◆ **Data for processing**

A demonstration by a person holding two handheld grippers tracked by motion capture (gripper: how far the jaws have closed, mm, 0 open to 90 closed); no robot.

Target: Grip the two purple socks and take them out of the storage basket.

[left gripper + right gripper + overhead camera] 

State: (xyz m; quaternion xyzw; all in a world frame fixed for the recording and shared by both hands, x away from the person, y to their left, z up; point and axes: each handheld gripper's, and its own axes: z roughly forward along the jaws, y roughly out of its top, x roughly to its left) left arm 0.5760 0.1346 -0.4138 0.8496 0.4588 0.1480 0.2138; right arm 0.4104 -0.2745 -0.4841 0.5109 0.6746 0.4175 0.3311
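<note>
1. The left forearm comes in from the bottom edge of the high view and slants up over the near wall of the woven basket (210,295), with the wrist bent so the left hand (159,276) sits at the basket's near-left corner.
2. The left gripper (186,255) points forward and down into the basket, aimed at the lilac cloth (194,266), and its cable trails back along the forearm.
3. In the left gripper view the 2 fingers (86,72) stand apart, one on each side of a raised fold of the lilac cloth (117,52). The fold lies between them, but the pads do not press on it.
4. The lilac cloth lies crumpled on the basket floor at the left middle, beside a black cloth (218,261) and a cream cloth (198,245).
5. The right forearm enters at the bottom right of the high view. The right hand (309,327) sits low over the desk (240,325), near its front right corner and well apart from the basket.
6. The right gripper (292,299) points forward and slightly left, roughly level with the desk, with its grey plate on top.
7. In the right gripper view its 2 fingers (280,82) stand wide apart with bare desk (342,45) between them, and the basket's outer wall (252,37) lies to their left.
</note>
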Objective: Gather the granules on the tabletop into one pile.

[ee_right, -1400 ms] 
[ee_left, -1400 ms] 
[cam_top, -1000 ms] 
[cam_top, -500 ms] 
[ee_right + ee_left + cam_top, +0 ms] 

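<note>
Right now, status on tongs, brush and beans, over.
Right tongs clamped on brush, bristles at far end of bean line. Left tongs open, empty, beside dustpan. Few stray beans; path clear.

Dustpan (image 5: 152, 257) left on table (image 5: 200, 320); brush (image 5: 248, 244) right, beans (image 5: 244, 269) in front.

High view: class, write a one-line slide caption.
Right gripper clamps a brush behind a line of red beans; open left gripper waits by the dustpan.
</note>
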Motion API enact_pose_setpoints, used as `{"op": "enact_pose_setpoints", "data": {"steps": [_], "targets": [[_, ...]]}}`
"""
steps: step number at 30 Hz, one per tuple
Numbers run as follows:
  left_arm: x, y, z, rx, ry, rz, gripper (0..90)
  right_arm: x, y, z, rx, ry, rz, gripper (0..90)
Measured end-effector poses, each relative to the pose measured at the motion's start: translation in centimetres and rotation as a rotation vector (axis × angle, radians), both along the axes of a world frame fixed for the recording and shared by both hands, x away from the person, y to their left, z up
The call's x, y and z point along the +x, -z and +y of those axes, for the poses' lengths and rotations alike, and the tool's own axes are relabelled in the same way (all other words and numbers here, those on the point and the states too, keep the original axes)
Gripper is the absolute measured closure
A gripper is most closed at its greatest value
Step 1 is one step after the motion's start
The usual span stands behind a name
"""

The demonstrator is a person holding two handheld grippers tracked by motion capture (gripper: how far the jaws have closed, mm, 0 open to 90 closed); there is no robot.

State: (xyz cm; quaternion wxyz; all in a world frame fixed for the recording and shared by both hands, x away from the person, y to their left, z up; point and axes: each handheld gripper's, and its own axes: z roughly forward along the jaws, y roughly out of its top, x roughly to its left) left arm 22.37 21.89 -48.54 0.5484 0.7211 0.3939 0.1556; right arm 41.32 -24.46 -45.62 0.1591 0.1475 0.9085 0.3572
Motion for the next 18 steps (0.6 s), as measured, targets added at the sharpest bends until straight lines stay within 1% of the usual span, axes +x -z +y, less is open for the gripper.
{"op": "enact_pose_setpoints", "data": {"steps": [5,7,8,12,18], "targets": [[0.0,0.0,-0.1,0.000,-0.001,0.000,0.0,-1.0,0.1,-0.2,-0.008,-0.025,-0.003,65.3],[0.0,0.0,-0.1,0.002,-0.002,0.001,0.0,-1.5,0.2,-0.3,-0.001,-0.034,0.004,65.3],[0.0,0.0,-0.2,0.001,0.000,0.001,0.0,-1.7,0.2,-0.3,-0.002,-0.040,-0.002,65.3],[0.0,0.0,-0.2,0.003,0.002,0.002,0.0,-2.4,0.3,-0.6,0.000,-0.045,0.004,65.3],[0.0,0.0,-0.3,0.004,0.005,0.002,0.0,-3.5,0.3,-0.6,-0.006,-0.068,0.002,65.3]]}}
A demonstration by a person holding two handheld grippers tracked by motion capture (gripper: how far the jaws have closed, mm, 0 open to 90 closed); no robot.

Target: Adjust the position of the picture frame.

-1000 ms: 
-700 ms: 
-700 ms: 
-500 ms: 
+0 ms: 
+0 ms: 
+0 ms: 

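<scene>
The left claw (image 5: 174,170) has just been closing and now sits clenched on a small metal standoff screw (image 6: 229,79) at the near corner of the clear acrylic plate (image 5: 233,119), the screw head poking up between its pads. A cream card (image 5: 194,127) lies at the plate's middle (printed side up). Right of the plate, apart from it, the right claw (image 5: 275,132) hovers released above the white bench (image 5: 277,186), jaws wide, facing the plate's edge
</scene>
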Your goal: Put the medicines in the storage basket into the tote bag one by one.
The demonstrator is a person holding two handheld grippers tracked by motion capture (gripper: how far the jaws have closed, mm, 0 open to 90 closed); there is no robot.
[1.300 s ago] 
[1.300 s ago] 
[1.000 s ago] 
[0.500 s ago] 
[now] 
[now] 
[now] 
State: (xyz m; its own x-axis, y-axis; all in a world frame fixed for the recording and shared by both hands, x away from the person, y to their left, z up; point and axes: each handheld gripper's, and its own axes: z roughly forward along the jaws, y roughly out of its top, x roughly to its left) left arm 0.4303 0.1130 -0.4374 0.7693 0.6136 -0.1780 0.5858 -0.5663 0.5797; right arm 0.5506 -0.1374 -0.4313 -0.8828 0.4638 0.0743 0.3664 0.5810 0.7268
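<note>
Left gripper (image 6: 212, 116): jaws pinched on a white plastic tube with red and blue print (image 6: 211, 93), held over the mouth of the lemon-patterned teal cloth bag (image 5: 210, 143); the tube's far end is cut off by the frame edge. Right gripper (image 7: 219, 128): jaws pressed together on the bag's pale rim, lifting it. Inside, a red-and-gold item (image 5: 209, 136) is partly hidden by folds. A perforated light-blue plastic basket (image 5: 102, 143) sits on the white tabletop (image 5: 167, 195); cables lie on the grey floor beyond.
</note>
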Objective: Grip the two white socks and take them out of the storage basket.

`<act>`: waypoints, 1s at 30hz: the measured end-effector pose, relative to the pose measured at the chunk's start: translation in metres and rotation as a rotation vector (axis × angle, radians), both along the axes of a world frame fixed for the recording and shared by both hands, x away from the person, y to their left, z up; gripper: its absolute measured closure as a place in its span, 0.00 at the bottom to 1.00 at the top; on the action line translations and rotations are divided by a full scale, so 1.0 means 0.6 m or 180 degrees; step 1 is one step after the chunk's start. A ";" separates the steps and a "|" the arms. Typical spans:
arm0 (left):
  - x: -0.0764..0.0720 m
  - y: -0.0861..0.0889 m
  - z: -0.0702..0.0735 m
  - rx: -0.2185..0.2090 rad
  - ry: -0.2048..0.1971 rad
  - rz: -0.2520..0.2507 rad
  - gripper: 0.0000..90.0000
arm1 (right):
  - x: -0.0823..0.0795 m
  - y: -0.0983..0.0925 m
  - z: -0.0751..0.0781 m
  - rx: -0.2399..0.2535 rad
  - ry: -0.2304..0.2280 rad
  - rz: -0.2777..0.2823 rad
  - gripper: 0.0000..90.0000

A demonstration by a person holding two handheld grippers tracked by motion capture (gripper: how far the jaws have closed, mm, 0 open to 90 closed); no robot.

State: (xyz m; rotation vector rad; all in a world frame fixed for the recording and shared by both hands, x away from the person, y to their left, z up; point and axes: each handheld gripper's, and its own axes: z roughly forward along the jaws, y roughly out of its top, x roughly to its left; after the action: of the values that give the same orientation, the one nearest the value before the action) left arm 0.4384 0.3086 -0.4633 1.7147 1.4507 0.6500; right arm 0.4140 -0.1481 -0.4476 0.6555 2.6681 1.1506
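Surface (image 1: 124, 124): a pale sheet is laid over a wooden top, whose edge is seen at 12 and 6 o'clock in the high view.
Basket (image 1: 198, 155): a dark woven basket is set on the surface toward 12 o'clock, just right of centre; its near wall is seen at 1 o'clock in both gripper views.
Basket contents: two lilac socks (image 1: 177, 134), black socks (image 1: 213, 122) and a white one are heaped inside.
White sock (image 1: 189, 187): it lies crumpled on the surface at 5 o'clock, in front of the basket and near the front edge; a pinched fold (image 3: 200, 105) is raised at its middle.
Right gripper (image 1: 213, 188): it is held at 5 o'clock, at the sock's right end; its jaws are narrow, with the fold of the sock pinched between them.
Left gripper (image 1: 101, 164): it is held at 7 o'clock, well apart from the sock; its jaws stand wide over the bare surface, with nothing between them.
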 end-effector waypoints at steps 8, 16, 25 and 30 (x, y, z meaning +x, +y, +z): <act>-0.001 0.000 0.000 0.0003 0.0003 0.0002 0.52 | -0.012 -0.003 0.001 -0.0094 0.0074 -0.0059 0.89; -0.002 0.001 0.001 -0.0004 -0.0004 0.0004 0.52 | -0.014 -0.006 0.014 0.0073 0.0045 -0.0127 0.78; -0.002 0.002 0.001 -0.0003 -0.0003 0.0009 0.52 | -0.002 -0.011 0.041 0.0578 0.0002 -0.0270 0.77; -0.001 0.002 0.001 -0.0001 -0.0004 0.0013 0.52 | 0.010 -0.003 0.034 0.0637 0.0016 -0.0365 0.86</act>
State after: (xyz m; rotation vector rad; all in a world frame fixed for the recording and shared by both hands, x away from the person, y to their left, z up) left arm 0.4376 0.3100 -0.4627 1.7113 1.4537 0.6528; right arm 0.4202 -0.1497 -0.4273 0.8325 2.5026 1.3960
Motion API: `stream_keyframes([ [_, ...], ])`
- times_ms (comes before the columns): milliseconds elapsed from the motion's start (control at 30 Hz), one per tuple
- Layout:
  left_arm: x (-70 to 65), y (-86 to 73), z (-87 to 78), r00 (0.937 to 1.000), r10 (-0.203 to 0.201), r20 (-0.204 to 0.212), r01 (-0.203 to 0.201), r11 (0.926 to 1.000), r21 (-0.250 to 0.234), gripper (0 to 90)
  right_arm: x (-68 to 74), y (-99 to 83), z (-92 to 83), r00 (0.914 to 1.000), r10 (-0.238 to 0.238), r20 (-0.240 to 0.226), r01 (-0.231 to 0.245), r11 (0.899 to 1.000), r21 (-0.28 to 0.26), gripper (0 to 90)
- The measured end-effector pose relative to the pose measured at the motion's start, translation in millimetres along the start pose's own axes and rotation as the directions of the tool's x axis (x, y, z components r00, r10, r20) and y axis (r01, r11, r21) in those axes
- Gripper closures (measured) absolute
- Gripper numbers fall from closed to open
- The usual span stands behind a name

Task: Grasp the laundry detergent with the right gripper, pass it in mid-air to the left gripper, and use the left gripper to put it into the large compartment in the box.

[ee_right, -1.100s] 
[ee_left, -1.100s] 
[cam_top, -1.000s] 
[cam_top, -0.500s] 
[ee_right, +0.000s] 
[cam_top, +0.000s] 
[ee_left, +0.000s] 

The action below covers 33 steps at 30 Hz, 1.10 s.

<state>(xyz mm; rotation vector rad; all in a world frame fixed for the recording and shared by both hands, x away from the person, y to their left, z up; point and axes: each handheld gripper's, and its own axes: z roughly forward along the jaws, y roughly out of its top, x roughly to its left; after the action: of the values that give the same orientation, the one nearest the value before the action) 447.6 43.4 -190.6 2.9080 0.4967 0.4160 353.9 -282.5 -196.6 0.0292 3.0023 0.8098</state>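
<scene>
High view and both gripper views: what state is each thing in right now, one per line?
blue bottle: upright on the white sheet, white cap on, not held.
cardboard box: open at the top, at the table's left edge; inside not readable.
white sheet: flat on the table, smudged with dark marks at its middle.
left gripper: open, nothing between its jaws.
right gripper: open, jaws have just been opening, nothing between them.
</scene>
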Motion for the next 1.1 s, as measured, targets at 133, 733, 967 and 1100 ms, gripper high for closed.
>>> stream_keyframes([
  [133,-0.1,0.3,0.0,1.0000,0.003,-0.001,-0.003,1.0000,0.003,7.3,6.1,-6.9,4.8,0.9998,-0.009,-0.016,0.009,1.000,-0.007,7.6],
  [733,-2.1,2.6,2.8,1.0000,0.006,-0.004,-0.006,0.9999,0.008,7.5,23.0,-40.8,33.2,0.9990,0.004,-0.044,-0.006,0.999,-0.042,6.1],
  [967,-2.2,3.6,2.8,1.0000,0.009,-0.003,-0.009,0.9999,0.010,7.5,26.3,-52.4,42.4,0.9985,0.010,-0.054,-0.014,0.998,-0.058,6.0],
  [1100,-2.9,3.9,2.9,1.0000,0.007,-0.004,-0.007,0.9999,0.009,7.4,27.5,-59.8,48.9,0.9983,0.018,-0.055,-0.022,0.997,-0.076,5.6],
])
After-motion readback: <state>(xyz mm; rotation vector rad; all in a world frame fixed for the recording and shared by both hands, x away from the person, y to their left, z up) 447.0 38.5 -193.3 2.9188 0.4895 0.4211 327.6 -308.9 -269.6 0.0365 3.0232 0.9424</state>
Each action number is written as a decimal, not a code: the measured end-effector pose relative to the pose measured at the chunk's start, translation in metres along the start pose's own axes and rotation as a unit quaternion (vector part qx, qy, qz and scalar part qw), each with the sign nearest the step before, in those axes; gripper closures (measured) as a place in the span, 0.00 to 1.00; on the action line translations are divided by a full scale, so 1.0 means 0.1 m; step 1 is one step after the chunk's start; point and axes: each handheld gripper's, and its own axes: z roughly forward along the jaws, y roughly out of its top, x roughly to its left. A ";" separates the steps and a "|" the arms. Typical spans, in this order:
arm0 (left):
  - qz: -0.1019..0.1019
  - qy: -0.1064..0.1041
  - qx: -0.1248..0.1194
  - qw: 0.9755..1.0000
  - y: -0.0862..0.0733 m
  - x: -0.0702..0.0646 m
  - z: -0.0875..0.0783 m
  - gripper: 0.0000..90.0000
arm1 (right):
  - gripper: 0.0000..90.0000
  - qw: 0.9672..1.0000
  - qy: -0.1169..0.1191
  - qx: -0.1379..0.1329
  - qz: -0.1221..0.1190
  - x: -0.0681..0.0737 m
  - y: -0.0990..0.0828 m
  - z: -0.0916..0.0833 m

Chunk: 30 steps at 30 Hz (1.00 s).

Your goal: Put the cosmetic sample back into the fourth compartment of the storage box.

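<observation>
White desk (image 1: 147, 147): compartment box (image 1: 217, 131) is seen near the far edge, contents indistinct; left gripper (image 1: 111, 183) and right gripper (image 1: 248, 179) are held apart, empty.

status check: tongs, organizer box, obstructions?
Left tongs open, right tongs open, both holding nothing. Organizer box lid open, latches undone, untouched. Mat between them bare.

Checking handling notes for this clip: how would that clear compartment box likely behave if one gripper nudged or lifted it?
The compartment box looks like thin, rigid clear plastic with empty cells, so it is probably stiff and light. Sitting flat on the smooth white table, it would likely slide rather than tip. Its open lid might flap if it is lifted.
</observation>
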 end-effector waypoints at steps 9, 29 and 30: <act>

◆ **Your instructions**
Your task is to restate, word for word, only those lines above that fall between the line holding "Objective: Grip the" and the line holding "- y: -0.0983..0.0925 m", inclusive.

◆ **Response**
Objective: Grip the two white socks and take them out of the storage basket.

`<act>`: waypoints, 1s at 30hz: the measured end-effector pose, relative to the pose measured at the chunk's start: translation in metres and rotation as a rotation vector (axis × angle, radians), both along the axes of a world frame fixed for the recording and shared by both hands, x away from the person, y to their left, z up; gripper: its absolute measured closure as a place in its span, 0.00 at the bottom to 1.00 at the top; on the action line translations and rotations are divided by a full scale, so 1.0 means 0.6 m or 180 degrees; step 1 is one step after the chunk's start. A ";" separates the steps and a "|" the arms. Typical spans:
arm0 (left):
  - x: -0.0764..0.0720 m
  - y: -0.0861..0.0889 m
  - z: -0.0702..0.0735 m
  - rx: -0.2185..0.2090 rad
  - ry: -0.2048..0.1971 rad
  - rz: -0.2520..0.2507 rad
  - gripper: 0.0000..90.0000
arm1 (right):
  - x: -0.0823..0.0795 m
  - y: -0.0983..0.0925 m

What the exercise asked for is complete.